A mídia carrega grande responsabilidade pelo apagamento bissexual. “Recentemente, o desenho Avatar: A Lenda de Korra retratou um casal de mulheres bissexuais (envolvendo a protagonista, que inclusive não é branca!) e, se de um lado o público hétero via ‘apenas amigas’ e nos chamava de exagerados, do outro a pressão para dizer que elas eram lésbicas durou até que os próprios autores da série disseram que são bissexuais de fato e que, sim, a gente existe”, conta Góis. “Mas imaginemos que isso não aconteça, afinal, pouquíssimos autores se posicionam sobre isso: continuaríamos achando que as personagens são héteros ou lésbicas quando na verdade são bissexuais.

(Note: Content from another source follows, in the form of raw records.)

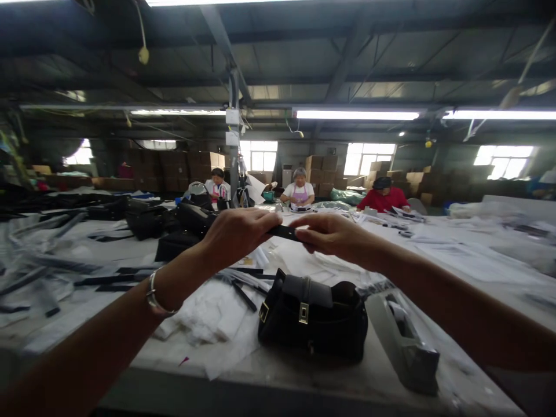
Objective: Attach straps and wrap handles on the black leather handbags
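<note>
Both of my hands are raised over the table, fingers pinched on a short black strap (284, 232) stretched between them. My left hand (241, 227) grips the strap's left end, and a silver bracelet (153, 296) circles that wrist. At the other end, the thumb and fingers of my right hand (332, 233) close on it. Below them a black handbag (313, 318) stands upright near the table's front edge, with a gold clasp on its front and a gold buckle at its left side. Parts of the strap are hidden by my fingers.
A grey tape dispenser (408, 341) stands right of the handbag. White tissue paper (212, 313) and loose black straps (108, 281) lie to the left. Several black bags (147, 217) are piled behind. Three people sit across the table, with stacked cartons (321, 171) beyond.
</note>
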Available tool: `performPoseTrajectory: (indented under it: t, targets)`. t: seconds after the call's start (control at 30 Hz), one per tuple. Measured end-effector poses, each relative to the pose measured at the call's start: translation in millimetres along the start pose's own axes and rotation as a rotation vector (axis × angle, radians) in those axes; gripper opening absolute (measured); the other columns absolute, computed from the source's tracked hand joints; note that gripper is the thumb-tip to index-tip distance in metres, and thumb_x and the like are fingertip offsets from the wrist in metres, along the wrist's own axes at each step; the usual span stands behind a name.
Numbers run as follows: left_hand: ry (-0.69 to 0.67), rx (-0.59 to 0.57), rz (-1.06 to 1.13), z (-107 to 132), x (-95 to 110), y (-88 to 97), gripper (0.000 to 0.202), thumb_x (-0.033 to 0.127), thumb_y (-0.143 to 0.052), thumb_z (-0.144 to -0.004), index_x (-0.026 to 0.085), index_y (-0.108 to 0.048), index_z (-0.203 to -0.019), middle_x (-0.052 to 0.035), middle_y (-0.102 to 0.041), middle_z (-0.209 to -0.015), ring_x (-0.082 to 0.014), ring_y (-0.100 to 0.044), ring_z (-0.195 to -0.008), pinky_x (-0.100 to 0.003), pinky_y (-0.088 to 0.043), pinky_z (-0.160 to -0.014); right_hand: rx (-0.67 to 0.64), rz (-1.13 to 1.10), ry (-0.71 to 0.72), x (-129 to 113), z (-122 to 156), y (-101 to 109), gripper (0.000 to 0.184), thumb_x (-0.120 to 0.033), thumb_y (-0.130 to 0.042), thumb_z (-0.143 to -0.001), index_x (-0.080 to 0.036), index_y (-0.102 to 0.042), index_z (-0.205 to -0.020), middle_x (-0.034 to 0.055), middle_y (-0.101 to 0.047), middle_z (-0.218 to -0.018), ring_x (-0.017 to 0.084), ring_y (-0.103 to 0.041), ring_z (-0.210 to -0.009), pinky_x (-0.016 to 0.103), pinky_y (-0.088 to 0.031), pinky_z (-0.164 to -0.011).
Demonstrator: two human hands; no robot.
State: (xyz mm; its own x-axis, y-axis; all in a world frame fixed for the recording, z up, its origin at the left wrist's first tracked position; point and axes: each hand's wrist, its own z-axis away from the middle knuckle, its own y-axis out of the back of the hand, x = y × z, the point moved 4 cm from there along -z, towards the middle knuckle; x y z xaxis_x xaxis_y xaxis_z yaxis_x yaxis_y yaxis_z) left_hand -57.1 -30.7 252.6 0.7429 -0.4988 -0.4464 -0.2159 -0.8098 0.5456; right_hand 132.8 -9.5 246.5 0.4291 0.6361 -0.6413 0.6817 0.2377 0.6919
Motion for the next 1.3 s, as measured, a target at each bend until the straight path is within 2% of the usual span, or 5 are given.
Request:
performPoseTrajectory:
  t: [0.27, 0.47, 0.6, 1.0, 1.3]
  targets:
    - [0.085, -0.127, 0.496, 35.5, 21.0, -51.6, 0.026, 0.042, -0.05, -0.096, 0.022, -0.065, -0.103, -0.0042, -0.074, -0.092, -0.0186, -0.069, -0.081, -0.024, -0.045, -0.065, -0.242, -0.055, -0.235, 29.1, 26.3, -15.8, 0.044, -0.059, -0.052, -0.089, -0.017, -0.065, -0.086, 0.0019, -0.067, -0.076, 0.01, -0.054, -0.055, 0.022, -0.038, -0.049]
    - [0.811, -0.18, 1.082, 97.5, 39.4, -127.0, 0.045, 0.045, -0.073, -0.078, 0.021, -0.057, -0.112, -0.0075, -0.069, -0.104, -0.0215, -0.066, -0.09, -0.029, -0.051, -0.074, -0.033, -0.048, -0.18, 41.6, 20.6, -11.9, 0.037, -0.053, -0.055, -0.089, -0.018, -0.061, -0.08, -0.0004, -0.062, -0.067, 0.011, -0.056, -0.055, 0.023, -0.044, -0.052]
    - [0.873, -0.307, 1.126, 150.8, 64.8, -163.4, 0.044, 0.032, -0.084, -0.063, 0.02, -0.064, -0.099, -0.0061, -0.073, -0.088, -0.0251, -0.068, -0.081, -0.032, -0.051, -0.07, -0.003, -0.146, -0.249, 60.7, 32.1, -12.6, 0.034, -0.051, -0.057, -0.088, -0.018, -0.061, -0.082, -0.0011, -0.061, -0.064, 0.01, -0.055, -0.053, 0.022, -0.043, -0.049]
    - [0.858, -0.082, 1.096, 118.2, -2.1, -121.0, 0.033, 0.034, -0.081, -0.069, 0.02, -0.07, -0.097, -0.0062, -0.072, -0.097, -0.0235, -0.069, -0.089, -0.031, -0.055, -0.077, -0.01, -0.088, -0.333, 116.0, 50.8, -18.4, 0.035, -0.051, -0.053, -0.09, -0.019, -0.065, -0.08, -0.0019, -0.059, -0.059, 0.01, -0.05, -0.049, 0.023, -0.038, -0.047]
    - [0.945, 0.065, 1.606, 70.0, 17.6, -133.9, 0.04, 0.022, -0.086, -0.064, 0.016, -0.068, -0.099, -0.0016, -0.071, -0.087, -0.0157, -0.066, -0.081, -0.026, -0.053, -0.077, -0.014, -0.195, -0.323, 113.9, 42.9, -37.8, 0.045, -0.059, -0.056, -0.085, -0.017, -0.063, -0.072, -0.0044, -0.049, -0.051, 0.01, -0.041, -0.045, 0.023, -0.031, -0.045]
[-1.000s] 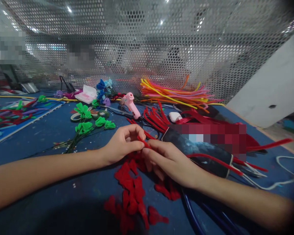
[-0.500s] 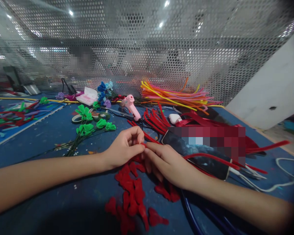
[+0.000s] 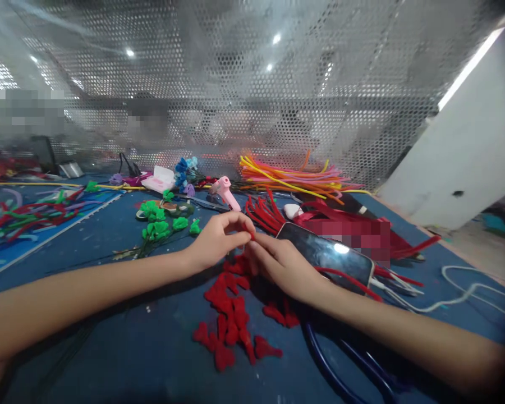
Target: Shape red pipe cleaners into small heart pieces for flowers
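My left hand [image 3: 216,240] and my right hand [image 3: 280,264] meet over the blue table [image 3: 109,348], fingertips pinched together on a red pipe cleaner [image 3: 251,236]. That stem trails back under my right hand and over a phone [image 3: 328,255] lying just right of it. Below my hands lie several small red petal-shaped loops [image 3: 231,320].
Green pipe-cleaner leaves on stems [image 3: 157,227] lie to the left. A pink glue gun [image 3: 226,191], a bundle of red pipe cleaners [image 3: 269,210] and orange-yellow ones [image 3: 294,177] sit behind. A white cable [image 3: 458,294] runs at right. A perforated metal screen [image 3: 235,84] closes the back.
The view has tilted up and the hands sit slightly farther away. Both hands keep pinching the red pipe cleaner, its visible tip now shorter between the fingers.
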Demonstrator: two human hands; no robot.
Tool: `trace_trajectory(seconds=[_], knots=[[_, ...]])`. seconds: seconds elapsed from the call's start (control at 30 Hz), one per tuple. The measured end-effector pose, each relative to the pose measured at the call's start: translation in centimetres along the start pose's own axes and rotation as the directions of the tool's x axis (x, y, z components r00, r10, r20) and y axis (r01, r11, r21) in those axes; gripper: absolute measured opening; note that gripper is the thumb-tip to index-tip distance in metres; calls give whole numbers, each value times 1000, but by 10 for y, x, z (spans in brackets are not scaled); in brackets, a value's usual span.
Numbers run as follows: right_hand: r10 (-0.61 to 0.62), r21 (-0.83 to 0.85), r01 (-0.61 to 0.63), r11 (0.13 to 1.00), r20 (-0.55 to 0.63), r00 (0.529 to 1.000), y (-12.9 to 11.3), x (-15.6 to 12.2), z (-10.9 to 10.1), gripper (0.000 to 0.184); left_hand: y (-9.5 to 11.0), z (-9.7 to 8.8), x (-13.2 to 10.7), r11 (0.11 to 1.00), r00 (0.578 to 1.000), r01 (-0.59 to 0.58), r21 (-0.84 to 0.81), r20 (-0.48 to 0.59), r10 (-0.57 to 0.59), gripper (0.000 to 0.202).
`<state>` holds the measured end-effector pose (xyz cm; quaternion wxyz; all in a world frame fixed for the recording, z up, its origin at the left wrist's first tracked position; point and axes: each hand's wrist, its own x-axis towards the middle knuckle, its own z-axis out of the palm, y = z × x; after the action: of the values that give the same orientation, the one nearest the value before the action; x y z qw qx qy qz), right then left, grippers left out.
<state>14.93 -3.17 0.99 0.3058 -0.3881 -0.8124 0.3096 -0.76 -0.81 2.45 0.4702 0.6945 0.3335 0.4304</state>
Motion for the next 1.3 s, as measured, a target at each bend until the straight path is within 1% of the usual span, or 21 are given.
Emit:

E isso acontece em grande escala, não só em ficção como no mundo real, nos deixando sem exemplos positivos”. Enxergar-se de forma positiva é fator fundamental para a boa saúde mental e o contrário pode ser devastador. “Algumas pesquisas já apontaram que pessoas bissexuais têm altos índices de pobreza, depressão, suicídio, automutilação e alcoolismo. Se você adicionar outros fatores, como gênero e raça, as coisas ficam bem difíceis”, Góis pontifica. Para promover uma imagem real, garantindo o fim dos estigmas e clichês preconceituosos, os ativistas reivindicam mais espaço e mais oportunidades para que possam falar sobre a bissexualidade sem tabus e mentiras. O objetivo é conquistar espaço e ajudar outras pessoas bissexuais no processo de se compreenderem melhor e construírem melhores relações, tanto consigo quanto com potenciais parceiros e parceiras. Para aqueles que precisam de algum apoio, Paulo César Góis lembra: “Não existe maneira correta de ser bissexual. Bissexual não é somente a pessoa que sente atração 50% por mulher e 50% por homem; estas sequer são as únicas possibilidades de gênero e certamente a sexualidade é muito complexa para ser definida dessa forma rasa e rígida". Sua mensagem é, afinal, de encorajamento - algo que brota da luta genuína: “Se você é uma pessoa que reconhece em si mesma o potencial para se atrair por mais de um gênero, não se sinta com medo de usar a palavra com B. Não tenha medo de ser quem é. A vida é muito curta pra isso. Sim, é difícil — às vezes vêm golpes de onde a gente menos espera —, mas a liberdade também é gloriosa.”